While this conversation was proceeding, he had led her in an opposite direction from the house in which he lodged, and they were now on the other side of the Square.

“Now I am sure you are mad,” he said. “Do you know what I have to do to-night?”

“No,” she replied, “and I am curious to know.”

“I keep it to myself; but you will hear of it, and when you do you will laugh. Shall I leave behind me a danger hanging over my head – and yours? A secret that one day may be discovered, and bring ruin and death to me – and you? No, no; they make a mistake in the mettle of Dick Pelham if they think he is going to leave a trap-door open for himself to fall into.”

“I should fall also, Pelham!” she said half-questioningly.

“Why, yes; you would come down with me. It couldn’t be helped, I fear. I have a kind of dog-in-the-manger feeling for you. If I can’t have you myself, I’ll not leave you to another man.”

“It can’t be helped, I suppose,” she said, shrugging her shoulders; “but it doesn’t matter to me so long as I am enjoying myself.”

“Very well, then,” said he, in a decided tone; “go home now, and get your trinkets and dresses in order, for by to-day week we’ll be out of this dull hole. We’ll live where the sun shines for the future. Hurry now, and off with you. I have a serious night’s work before me.”

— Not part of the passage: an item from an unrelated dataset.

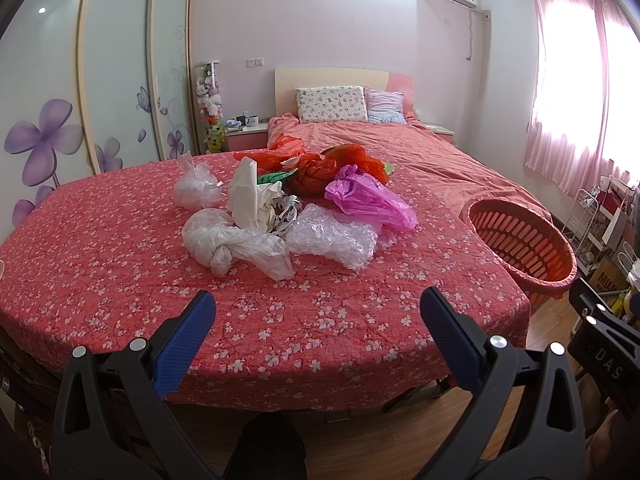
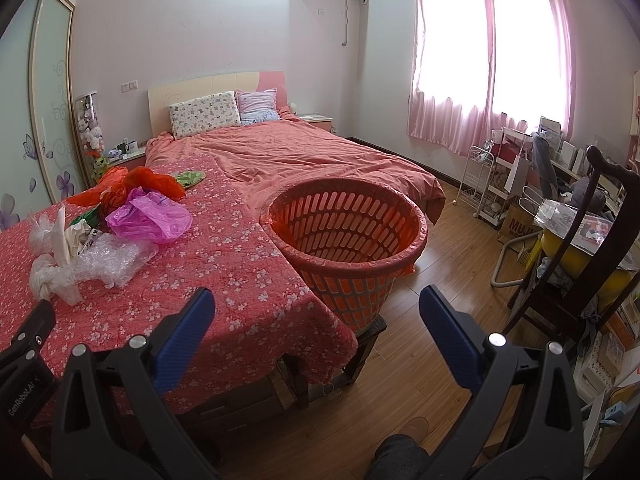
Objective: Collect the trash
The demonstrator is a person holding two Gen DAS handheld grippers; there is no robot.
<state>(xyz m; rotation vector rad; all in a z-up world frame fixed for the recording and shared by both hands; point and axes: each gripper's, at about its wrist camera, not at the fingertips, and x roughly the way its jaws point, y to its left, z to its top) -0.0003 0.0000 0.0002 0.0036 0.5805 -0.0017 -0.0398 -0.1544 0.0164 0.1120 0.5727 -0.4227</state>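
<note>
Hovering left gripper (image 1: 316,320): black frame, blue-padded fingers spread wide, nothing between them, held low over the near edge of the table.
Table cover (image 1: 100,260): red cloth with small white blossoms, draped over a table standing at the foot of the bed.
Knotted white plastic bag (image 1: 224,240): nearest piece of trash, lying on the cloth ahead of the left fingers.
Clear crinkled plastic bag (image 1: 198,188): behind the knotted one, further left in the pile.
Cream paper wad (image 1: 246,192): standing upright at the middle of the heap, touching a black-and-white scrap beside it.
Clear bubble wrap sheet (image 1: 330,240): lying just right of the knotted bag, touching the pink one behind it.
Magenta thin plastic bag (image 1: 368,196): slumped on the right of the pile.
Red-orange plastic bags (image 1: 316,172): bunched at the back of the heap, with a green scrap poking out.
Orange slotted plastic basket (image 2: 348,236): round, lined with a red bag, standing on a dark stool just beside the table's right corner; nothing visible inside.
Right gripper (image 2: 316,320): same black frame and blue pads, jaws wide and holding nothing, aimed at the basket and the wooden floor (image 2: 440,320).
Bed (image 2: 300,152): salmon quilt, two pillows at the headboard, behind everything.
Pink curtains (image 2: 492,48): far right, bright window behind.
</note>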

“I will help you in it,” she said, in a tone as decided as his own. “It isn’t a bit of use bullying, Pelham. I’ve made up my mind. I haven’t seen your room in No. 118, and I intend to see it. I have a right to, haven’t I? The wonder is I have kept away so long; and this is the last night I shall have the chance. I was curious before, but I’m a thousand times more curious now, and if you were to talk all night you wouldn’t put me off. You are going to do something bold – all the better; I’ll be there to see, and I dare say I can be of assistance to you. We are in partnership, and I insist upon being an active partner. How do I know but that you have been deceiving me all this while?”

“In what way?” he demanded fiercely.

“I will make sure,” she said, “that you haven’t a pretty girl hidden in that garret of yours, and that you don’t want to run away with her instead of me?”

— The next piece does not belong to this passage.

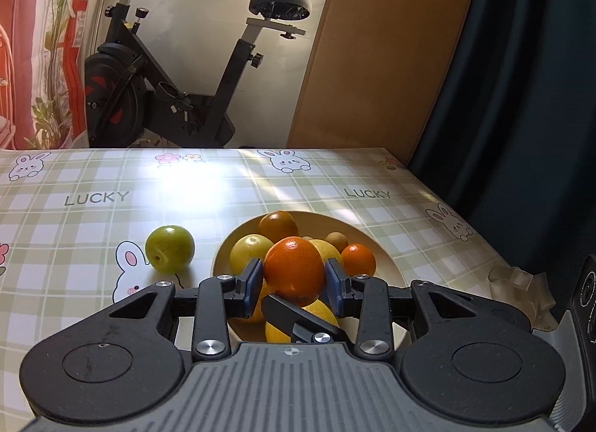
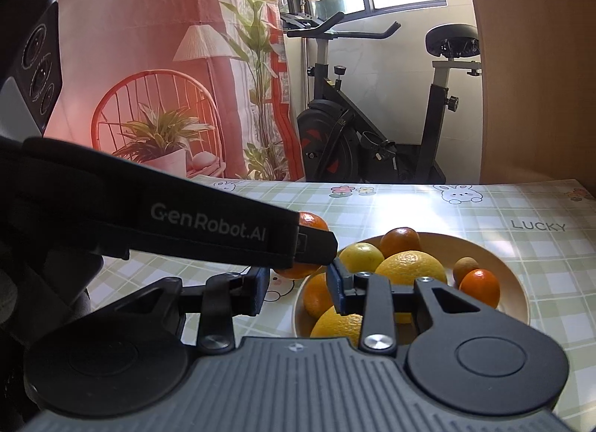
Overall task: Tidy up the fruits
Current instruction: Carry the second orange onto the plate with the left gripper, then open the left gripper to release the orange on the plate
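The left gripper (image 1: 294, 277) has an orange (image 1: 294, 268) clamped between its blue pads (image 1: 253, 284), jaws narrowly apart and pressing on the fruit's widest part, one pad on each flank. That is a sound place to take it: a round, firm-skinned fruit, moderately heavy for its size, with a waxy peel that could roll out if the pads sat above or below the middle. It gives a little under pressure, so a firm but not crushing squeeze looks right.

Just below and beyond the held orange sits the bowl (image 1: 387, 264), heaped with yellow and orange fruit. That pile looks loose, so anything lowered onto it could set others rolling. To the left of the gripper, out on the checked table (image 1: 111, 178), a green fruit (image 1: 169, 249) lies alone, smooth and shiny, likely slippery and best taken across its middle too.

The right gripper (image 2: 298, 283) points at the near-left rim of the bowl, its jaws a small way apart. The left gripper's body crosses in front of its view, so it cannot be told whether those pads press on anything. A dark finger shows just beneath the held orange in the left view, probably the right gripper's.
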`<state>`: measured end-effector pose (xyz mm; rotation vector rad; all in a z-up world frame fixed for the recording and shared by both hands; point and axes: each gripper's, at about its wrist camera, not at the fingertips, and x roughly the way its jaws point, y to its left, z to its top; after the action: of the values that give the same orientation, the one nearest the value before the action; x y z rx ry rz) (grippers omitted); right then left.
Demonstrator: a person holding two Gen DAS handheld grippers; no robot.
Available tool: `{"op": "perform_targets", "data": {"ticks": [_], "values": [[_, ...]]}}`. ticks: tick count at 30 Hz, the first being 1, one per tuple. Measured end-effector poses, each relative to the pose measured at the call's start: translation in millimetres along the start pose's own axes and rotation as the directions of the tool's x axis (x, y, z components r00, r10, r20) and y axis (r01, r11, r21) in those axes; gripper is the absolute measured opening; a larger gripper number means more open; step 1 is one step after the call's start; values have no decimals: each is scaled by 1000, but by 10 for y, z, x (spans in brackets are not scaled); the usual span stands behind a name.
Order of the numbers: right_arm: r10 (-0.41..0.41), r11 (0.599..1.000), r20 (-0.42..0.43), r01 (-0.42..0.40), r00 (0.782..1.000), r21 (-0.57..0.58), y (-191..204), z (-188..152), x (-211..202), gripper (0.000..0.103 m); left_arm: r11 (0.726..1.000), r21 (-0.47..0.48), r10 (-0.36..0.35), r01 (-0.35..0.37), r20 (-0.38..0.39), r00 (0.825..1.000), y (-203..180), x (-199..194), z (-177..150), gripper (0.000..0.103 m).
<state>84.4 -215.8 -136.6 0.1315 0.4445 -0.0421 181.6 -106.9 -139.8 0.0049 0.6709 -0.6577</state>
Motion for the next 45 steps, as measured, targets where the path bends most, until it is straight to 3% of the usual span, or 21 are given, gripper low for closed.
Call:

“Jealous!” he cried, with a gratified laugh; “after telling me a dozen times lately that you hated the sight of me!”

“That’s a woman’s privilege. If you don’t understand us by this time, it is too late for you to begin to learn. Pelham, I am coming up with you.”

“You are determined?”

“As ever a woman was in this world. If you run from me now, and enter the house without me, I’ll follow you, and knock at the door, and inquire for Mr. Richard Manx; and if they ask me who I am, I’ll say I am Mrs. Richard Manx.”

“I believe you would,” he said, looking down into her face, and not knowing whether to feel angry or pleased.

“I would, as truly as I am a woman.”

“There’s no help for it, then,” he said; “but I don’t know how to get you into the house without being observed.”

“Nothing easier. All the time we’ve been talking I haven’t seen half-a-dozen people. Choose a moment when nobody’s about; open the door quickly, and I’ll slip in like an eel. Before you shut the door, I’ll be at the top of the house.”

“Let me warn you once more; there is danger.”

“All the better; there’s excitement in danger.”

“And if I don’t find what I’ve been hunting for these weeks past, I intend to carry out a desperate design, which if successful – and it must be; I’ll make it so – will place us in a position of perfect safety.”

“Bravo, Pelham; I never thought you had so much pluck. I will help you in everything you have to do. Now let us get into the house. I am drenched through. You can make a fire, I suppose.”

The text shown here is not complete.